■ Problem details: All of the data needs to come back exactly as written.

■ ■ ■ ■ ■

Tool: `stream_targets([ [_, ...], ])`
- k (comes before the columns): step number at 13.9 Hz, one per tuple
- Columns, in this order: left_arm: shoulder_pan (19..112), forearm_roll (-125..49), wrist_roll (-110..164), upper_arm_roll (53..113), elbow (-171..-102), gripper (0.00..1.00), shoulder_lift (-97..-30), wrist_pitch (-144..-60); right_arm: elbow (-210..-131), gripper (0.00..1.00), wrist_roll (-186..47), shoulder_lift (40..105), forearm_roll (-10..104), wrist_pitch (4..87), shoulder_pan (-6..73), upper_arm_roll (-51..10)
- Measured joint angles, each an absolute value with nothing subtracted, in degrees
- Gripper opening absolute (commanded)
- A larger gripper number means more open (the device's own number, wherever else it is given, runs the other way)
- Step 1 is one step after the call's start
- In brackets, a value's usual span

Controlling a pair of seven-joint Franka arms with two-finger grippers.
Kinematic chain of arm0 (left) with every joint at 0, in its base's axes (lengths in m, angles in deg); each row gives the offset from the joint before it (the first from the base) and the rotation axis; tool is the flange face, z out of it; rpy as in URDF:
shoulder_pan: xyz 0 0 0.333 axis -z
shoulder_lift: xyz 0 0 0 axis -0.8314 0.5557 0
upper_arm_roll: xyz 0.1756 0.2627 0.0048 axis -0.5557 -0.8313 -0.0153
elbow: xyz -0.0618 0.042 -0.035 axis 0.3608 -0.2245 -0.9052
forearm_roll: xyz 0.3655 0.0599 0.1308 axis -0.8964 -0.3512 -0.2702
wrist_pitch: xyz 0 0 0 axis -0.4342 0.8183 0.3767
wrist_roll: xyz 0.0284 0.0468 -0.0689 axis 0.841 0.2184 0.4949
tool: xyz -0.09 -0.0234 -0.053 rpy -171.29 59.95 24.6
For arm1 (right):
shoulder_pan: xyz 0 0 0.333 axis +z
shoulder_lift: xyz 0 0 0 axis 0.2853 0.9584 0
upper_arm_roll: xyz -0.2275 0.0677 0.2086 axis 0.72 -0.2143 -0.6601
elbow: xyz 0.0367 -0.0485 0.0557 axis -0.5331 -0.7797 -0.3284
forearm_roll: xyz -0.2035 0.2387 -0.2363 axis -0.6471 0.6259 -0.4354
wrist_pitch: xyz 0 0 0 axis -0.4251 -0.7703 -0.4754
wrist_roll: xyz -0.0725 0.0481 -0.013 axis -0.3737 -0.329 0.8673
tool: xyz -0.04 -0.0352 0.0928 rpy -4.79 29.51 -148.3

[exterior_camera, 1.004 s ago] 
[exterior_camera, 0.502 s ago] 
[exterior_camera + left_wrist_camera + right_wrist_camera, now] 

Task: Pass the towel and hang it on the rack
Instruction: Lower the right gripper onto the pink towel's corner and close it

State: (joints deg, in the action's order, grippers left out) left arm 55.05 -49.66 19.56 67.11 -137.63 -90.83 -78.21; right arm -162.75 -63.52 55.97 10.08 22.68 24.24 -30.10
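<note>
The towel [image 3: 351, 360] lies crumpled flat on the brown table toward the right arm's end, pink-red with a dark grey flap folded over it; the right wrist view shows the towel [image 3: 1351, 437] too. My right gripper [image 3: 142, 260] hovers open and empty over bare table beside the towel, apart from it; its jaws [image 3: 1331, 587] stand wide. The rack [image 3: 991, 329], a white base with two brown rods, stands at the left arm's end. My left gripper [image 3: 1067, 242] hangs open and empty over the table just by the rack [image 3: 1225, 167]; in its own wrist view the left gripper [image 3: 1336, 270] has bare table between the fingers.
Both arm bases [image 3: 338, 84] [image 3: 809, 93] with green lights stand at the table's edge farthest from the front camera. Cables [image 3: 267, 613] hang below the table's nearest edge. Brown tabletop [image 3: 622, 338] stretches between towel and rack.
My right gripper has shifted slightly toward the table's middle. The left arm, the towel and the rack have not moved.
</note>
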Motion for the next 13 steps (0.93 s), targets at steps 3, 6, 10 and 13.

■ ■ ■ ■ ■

■ Solved problem:
Tool: `stream_targets([ [_, ...], ])`
- k (comes before the columns): step number at 13.9 Hz, one per tuple
- Columns, in this order: left_arm: shoulder_pan (19..112), forearm_roll (-125..49), wrist_roll (-110..164), upper_arm_roll (53..113), elbow (-171..-102), gripper (0.00..1.00), shoulder_lift (-97..-30), wrist_pitch (-144..-60); right_arm: elbow (-210..-131), gripper (0.00..1.00), wrist_roll (-186..47), shoulder_lift (40..105), forearm_roll (-10..104), wrist_pitch (4..87), shoulder_pan (-6..73), upper_arm_roll (-51..10)
- Measured joint angles, each an absolute value with nothing subtracted, in degrees
- Gripper opening absolute (commanded)
- A larger gripper number means more open (the device's own number, wherever else it is given, runs the other way)
- Step 1 is one step after the call's start
- In brackets, a value's usual span

Controlling a pair of seven-joint Franka arms with two-finger grippers.
Kinematic chain of arm0 (left) with every joint at 0, in its base's axes (lengths in m, angles in deg); each row gives the offset from the joint before it (the first from the base) and the rotation axis; tool is the flange face, z out of it; rpy as in URDF:
shoulder_pan: xyz 0 0 0.333 axis -z
shoulder_lift: xyz 0 0 0 axis -0.8314 0.5557 0
upper_arm_roll: xyz 0.1756 0.2627 0.0048 axis -0.5557 -0.8313 -0.0153
elbow: xyz -0.0618 0.042 -0.035 axis 0.3608 -0.2245 -0.9052
forearm_roll: xyz 0.3655 0.0599 0.1308 axis -0.8964 -0.3512 -0.2702
wrist_pitch: xyz 0 0 0 axis -0.4342 0.8183 0.3767
wrist_roll: xyz 0.0284 0.0468 -0.0689 axis 0.841 0.2184 0.4949
tool: xyz -0.09 -0.0234 -0.053 rpy -171.29 59.95 24.6
For arm1 (right):
shoulder_pan: xyz 0 0 0.333 axis +z
shoulder_lift: xyz 0 0 0 axis 0.2853 0.9584 0
upper_arm_roll: xyz -0.2275 0.0677 0.2086 axis 0.72 -0.2143 -0.6601
elbow: xyz 0.0367 -0.0485 0.0557 axis -0.5331 -0.7797 -0.3284
forearm_roll: xyz -0.2035 0.2387 -0.2363 axis -0.6471 0.6259 -0.4354
wrist_pitch: xyz 0 0 0 axis -0.4251 -0.7703 -0.4754
wrist_roll: xyz -0.0725 0.0481 -0.013 axis -0.3737 -0.329 0.8673
tool: xyz -0.04 -0.0352 0.0928 rpy -4.79 29.51 -148.3

[exterior_camera, 1.004 s ago] 
[exterior_camera, 0.502 s ago] 
[exterior_camera + left_wrist_camera + right_wrist_camera, now] 

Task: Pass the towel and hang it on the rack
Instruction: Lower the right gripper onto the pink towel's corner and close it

State: (joints deg, in the action's order, grippers left out) left arm 55.05 -49.66 19.56 67.11 -137.63 -90.83 -78.21; right arm -162.75 -63.52 55.97 10.08 22.68 24.24 -30.10
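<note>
The towel [image 3: 351, 360] lies crumpled flat on the brown table toward the right arm's end, pink-red with a dark grey flap folded over it; the right wrist view shows the towel [image 3: 1351, 437] too. My right gripper [image 3: 142, 260] hovers open and empty over bare table beside the towel, apart from it; its jaws [image 3: 1331, 587] stand wide. The rack [image 3: 991, 329], a white base with two brown rods, stands at the left arm's end. My left gripper [image 3: 1067, 242] hangs open and empty over the table just by the rack [image 3: 1225, 167]; in its own wrist view the left gripper [image 3: 1336, 270] has bare table between the fingers.
Both arm bases [image 3: 338, 84] [image 3: 809, 93] with green lights stand at the table's edge farthest from the front camera. Cables [image 3: 267, 613] hang below the table's nearest edge. Brown tabletop [image 3: 622, 338] stretches between towel and rack.
My right gripper has shifted slightly toward the table's middle. The left arm, the towel and the rack have not moved.
</note>
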Motion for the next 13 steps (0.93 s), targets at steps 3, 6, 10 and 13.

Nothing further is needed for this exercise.